ステップ2: VSCode拡張機能の設定
VSCodeのsettings.jsonを開き、Tidal Cycles拡張機能の設定を変更して、カレントディレクトリのBootTidal.hsを読み込むようにしました。
settings.jsonは、プロジェクト(ワークスペース)ごと、またはユーザー全体で設定できます。プロジェクトごとに設定を分けたい場合は、.vscode/settings.jsonに記述するのがおすすめです。
{
"tidalcycles.ghciPath": "~/.ghcup/bin/ghci",
"tidalcycles.useBootFileInCurrentDirectory": true
}
"tidalcycles.useBootFileInCurrentDirectory" を true に変更するのがポイントです。
4. 動作確認
以上の設定が完了したので、動作確認を行いました。
SuperColliderおよびSuperDirtのインストールと設定がまだの場合は、以下の記事などを参考にセットアップを完了する必要があります。
- SuperColliderを起動し、SuperDirtをスタートさせます (
SuperDirt.start)。 - VSCodeで
.tidalファイルを開き、パターンを評価します(例:d1 $ sound "bd sd")。

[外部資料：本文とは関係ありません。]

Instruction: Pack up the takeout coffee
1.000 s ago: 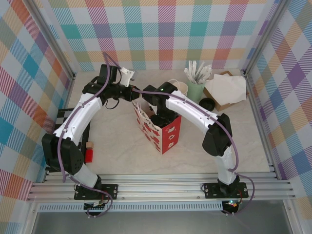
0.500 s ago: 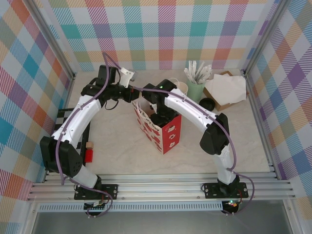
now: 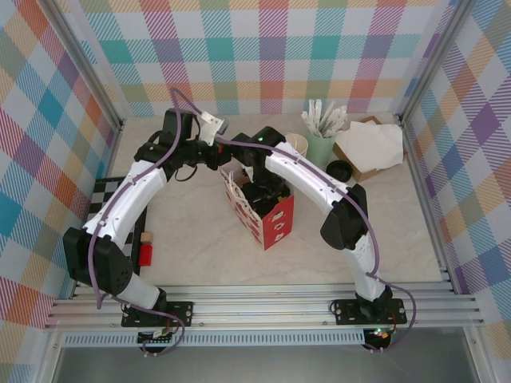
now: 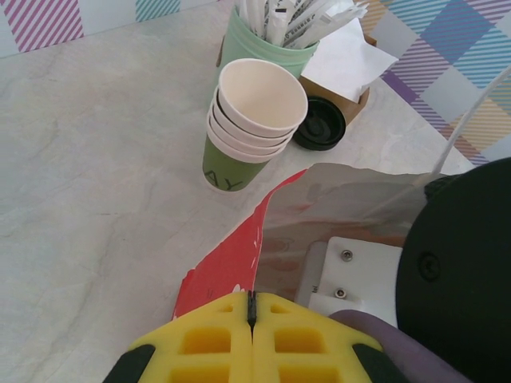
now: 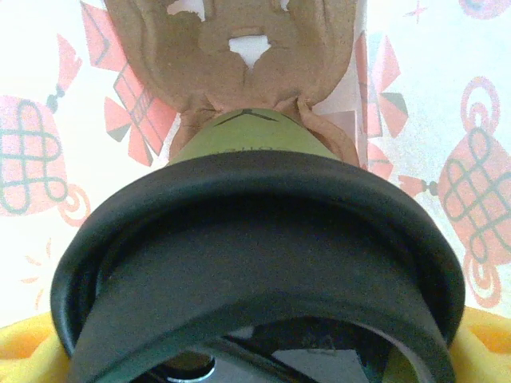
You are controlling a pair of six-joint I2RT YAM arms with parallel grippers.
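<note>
Top view
- The left gripper (image 3: 223,162) is at the far-left rim of the red-and-white paper bag (image 3: 275,223). The bag stands upright in the middle of the table (image 3: 200,247).
- The right gripper (image 3: 260,194) is down inside the bag's open mouth, with its arm arching over from the right.
- Beyond the bag stand a stack of cups (image 3: 297,144), a mint cup of sticks (image 3: 321,148) and a loose lid (image 3: 338,169), close to one another.

Left wrist view
- The yellow fingers (image 4: 207,339) are pressed together, and the bag's red rim runs into the seam between them, pinched there.
- The bag's pale inner wall stands open to the right, with the right arm's dark body inside it.
- The stack of cups is past the rim, apart from the bag.

Right wrist view
- The coffee cup (image 5: 247,144) is inside the bag. Its green body points away, and its black lid (image 5: 255,215) faces the camera.
- The bag's brown folded floor lies just past the cup's base. Whether they touch, I cannot tell.
- Yellow fingers (image 5: 20,351) flank the lid on both sides. The jaws are set wide and clamped on the cup.
</note>
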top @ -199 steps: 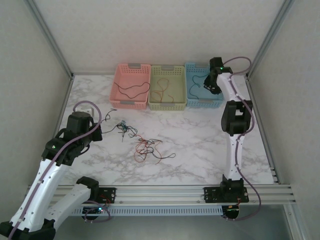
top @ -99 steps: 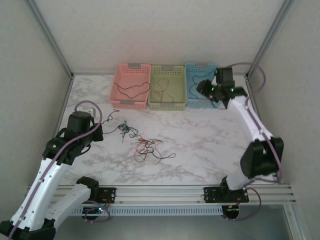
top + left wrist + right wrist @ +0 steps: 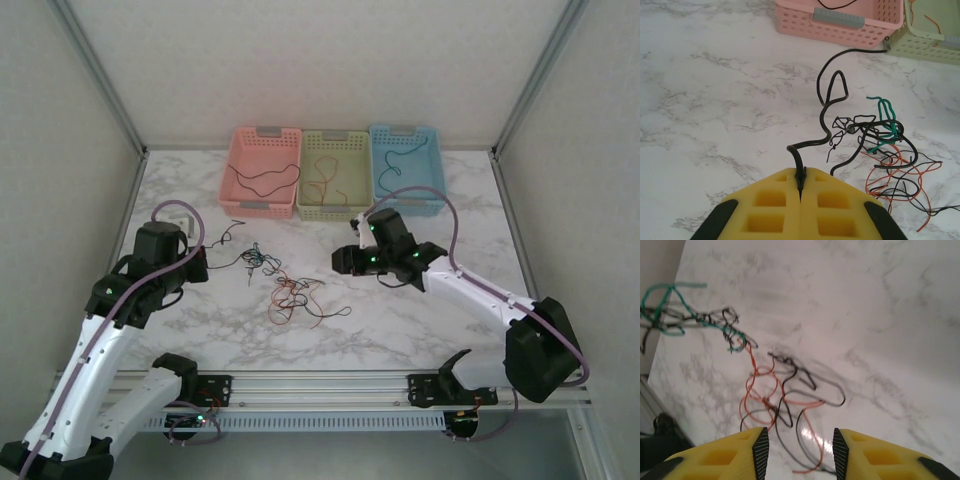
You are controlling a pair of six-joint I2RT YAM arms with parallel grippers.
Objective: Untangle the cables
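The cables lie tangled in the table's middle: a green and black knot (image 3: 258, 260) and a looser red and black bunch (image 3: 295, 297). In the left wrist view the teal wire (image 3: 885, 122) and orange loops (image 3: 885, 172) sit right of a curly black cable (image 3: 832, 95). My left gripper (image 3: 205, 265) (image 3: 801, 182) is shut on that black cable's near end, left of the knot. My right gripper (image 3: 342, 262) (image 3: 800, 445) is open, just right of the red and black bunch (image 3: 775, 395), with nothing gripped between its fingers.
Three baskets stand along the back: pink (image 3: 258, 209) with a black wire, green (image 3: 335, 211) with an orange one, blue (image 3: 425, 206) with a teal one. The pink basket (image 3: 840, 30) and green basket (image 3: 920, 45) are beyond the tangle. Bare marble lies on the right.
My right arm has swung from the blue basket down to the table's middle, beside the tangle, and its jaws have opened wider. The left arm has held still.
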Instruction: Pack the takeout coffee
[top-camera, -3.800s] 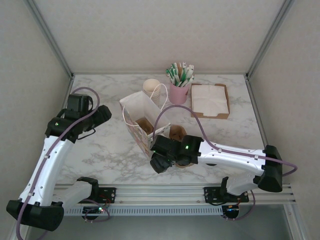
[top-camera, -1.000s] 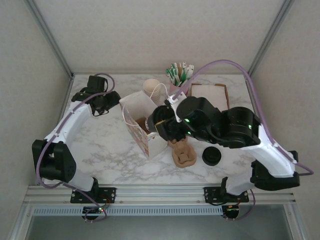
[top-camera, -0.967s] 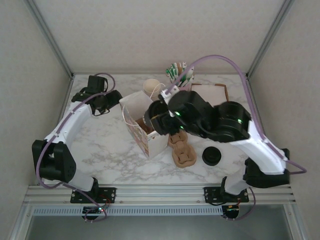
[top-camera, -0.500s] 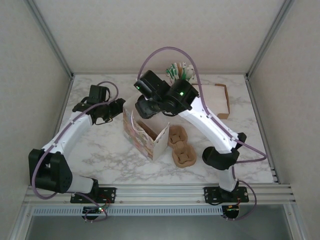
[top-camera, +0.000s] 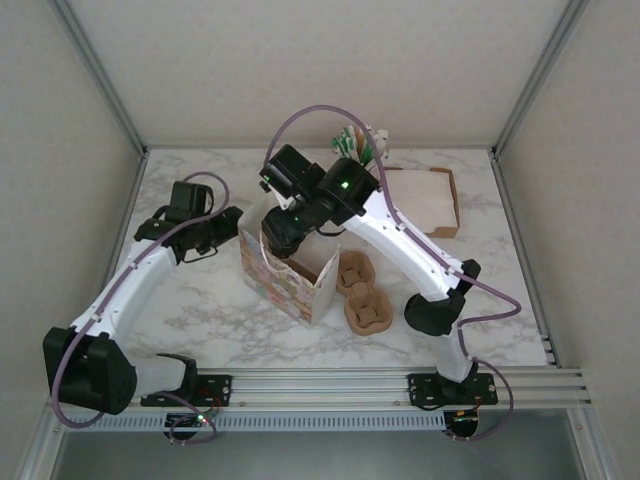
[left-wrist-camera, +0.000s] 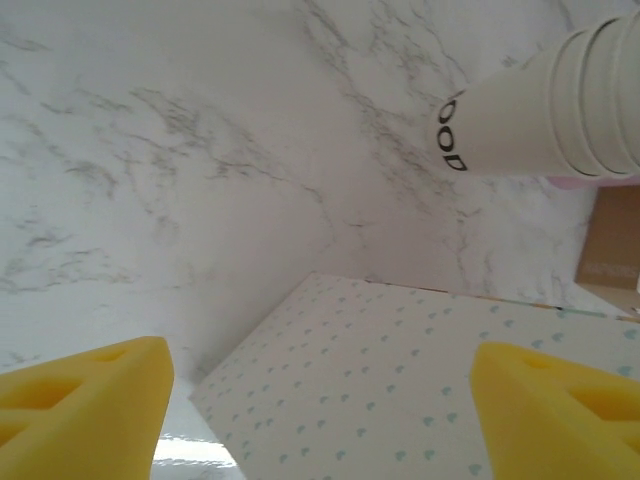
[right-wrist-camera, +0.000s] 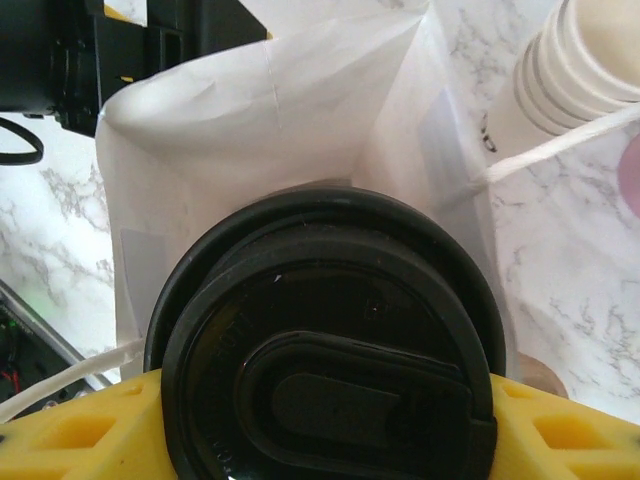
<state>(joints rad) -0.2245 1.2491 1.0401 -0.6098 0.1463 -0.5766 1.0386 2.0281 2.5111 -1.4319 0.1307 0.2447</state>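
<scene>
Seen from above, the right hand (top-camera: 283, 232) has swung away from the cardboard carrier (top-camera: 361, 296) and now reaches down into the open mouth of the patterned paper bag (top-camera: 288, 283), which stands on the marble counter (top-camera: 200, 300). Its wrist camera shows the yellow fingers (right-wrist-camera: 80, 430) clenched on either side of the coffee cup (right-wrist-camera: 330, 330). The cup's black lid faces up, and the bag's white inner walls rise around and behind it. The cup is therefore at the bag's opening, gripped and not yet set down.

The left hand (top-camera: 222, 232) has moved in beside the bag's left edge. Its fingers are spread wide and grip nothing, with the bag's dotted side wall just beyond them. A stack of paper cups (right-wrist-camera: 580, 60) stands behind the bag.

The packing is likely at its main step: lowering the cup and releasing it.
</scene>
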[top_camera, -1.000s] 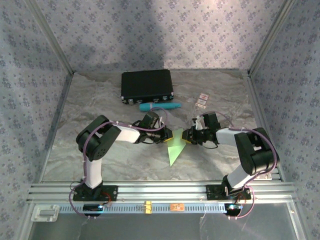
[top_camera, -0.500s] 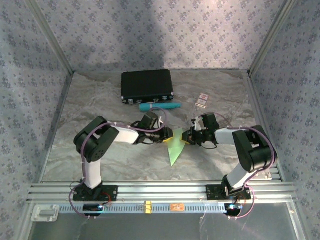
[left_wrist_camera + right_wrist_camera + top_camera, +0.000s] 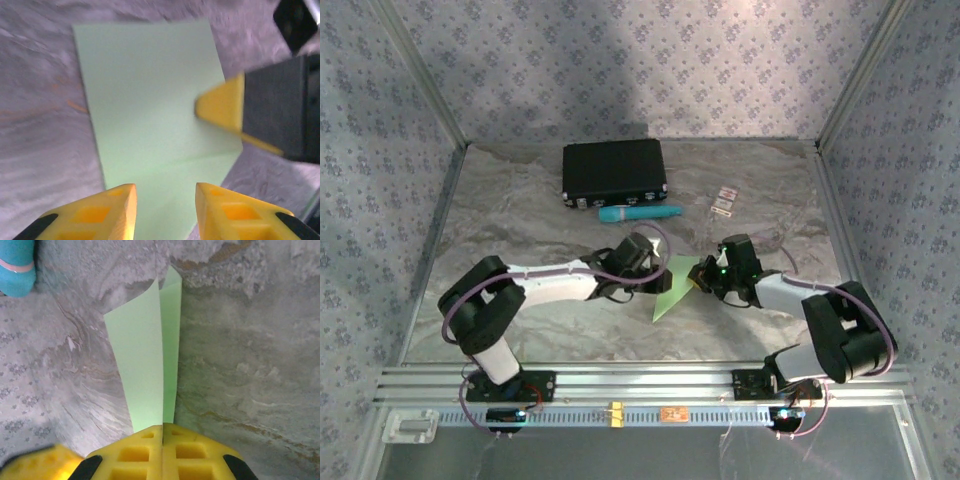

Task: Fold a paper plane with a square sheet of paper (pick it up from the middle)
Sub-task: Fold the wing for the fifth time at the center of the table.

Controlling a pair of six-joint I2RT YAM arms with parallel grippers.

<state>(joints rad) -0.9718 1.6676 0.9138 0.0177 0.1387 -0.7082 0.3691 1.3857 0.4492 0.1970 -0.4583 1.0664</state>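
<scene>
The left tool [image 3: 165,210] is hovering over the folded green paper [image 3: 672,292], its yellow fingers standing apart. The paper is sitting mid-desk [image 3: 540,200] between both tools, nearer than the teal tube [image 3: 640,213]. On the right, the right tool [image 3: 162,440] is clamping the paper's right edge, fingers pressed together.
</scene>
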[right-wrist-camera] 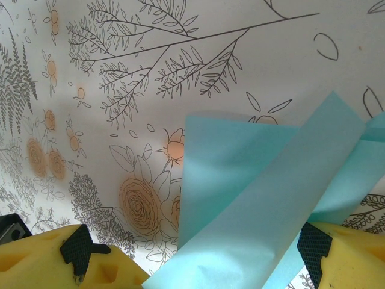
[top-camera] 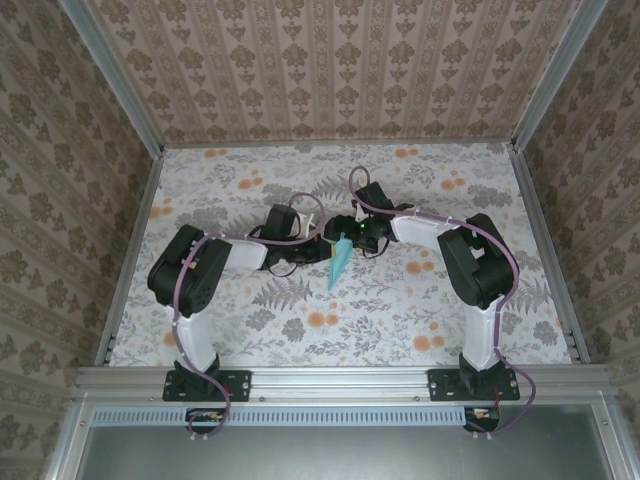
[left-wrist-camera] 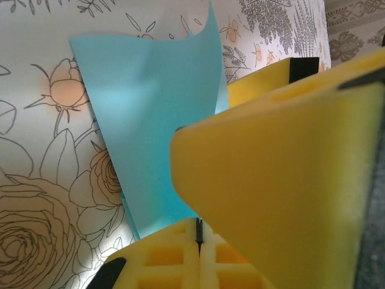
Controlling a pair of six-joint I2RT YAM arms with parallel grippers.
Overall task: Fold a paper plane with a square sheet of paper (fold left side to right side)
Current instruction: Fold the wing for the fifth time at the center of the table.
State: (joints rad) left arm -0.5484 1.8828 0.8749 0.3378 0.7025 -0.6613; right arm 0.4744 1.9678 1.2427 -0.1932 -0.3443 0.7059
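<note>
**Item: paper plane at table centre, both grippers on it**

- Aluminium rail (top-camera: 340, 378): nearer than the paper plane (top-camera: 339, 264), carrying both arm bases, one to each side of the plane's line.
- Table (top-camera: 250, 330): floral cloth, bare between the rail and the plane's tip.
- Paper plane: turquoise and narrow, lying mid-table with its point towards the rail and its wide end under the two grippers.
- Left gripper (left-wrist-camera: 199, 232): at the plane's left. The yellow foam fingers (left-wrist-camera: 171, 259) are pressed together, the seam closed on the plane's lower edge and pinching it.
- Yellow foam block (left-wrist-camera: 277, 180): out of focus and close to the left wrist lens. It covers the plane's right part in that view.
- Right gripper (right-wrist-camera: 213, 262): at the plane's wide end, with its fingers spread apart. One pad (right-wrist-camera: 90, 268) sits left of the paper and the other sits at its right edge. A long flap of the plane rises between them and hides part of the right pad.
- Purple cables (top-camera: 300, 200): looped just beyond the plane, over both wrists.
- Patterned wall (top-camera: 340, 70): well beyond the plane, closing off the far side.
</note>
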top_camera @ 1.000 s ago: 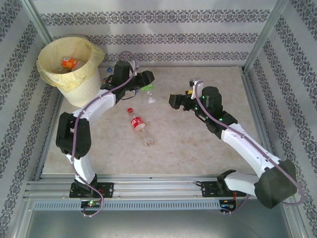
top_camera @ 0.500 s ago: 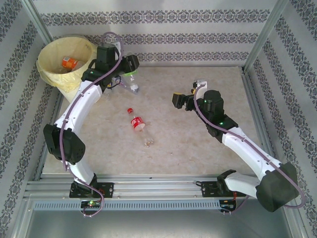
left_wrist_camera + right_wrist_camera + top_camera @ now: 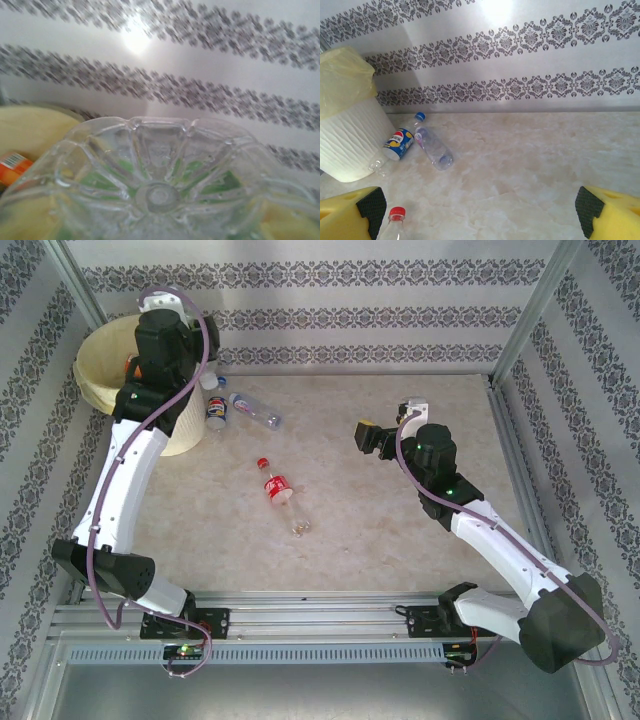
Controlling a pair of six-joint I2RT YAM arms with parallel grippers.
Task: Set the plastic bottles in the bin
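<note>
A red-label bottle is left at centre. The right gripper is held open at 2 o'clock. Beside the bin at 10 o'clock, two bottles are left; above it, a green-label bottle is clamped in the left gripper.

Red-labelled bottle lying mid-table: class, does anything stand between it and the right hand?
Nothing visible does. Bare tabletop separates the right hand from the red-labelled bottle. The blue-labelled bottle and the clear bottle lie farther off, by the bin.

Clear bottle, green within; white ribbed bin, yellow liner.
</note>
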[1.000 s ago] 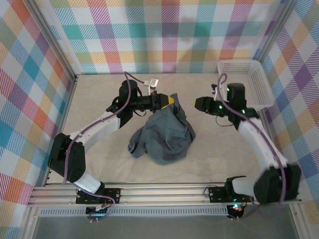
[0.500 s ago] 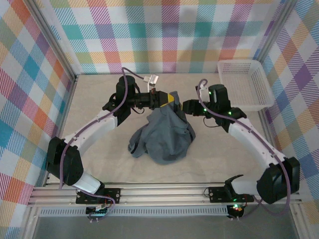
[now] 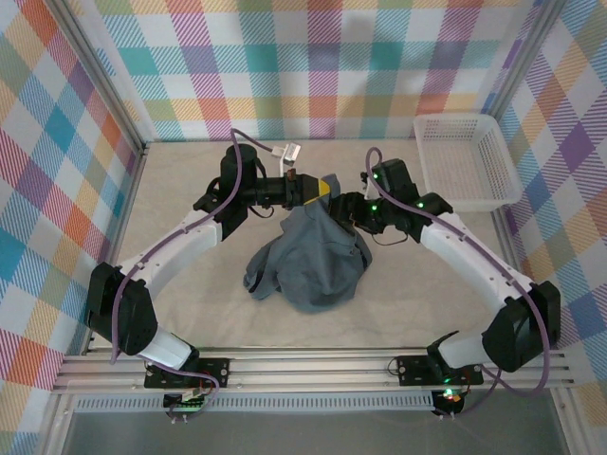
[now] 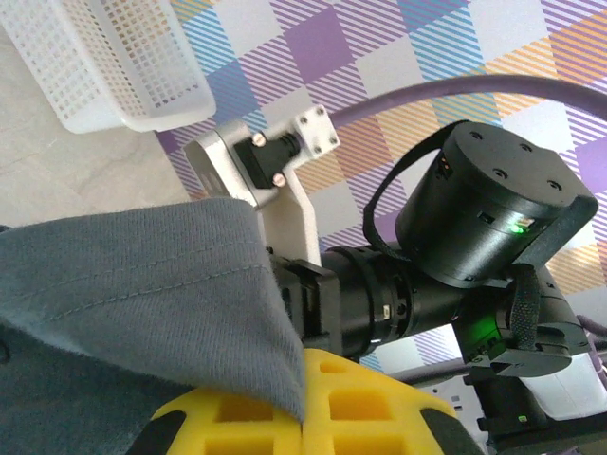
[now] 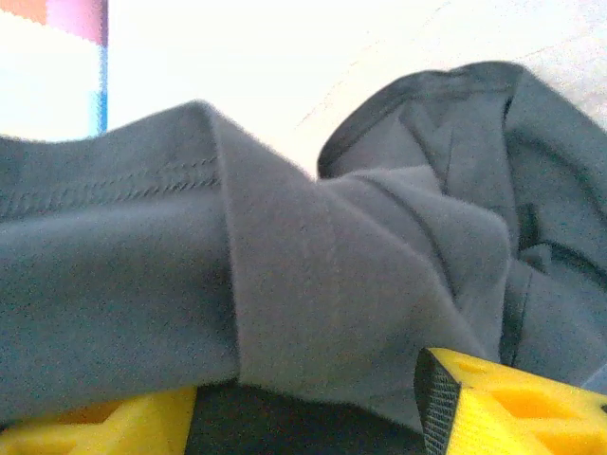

エラーが出ずにSuperColliderから音が出力されれば、セットアップは成功です。
まとめ
本記事では、macOS(Apple Silicon)環境でTidal Cyclesを安定して動作させるための手順を記録しました。
-
ghcupを使い、推奨バージョンのGHCとCabalをインストールする。 -
cabal v1-installでTidal Cyclesをインストールする。 - GHC 9.6.1との互換性問題を解決するため、カスタムの
BootTidal.hsを作成・設定する。
この手順により、同様の環境でもスムーズにライブコーディングを開始できるかと思います。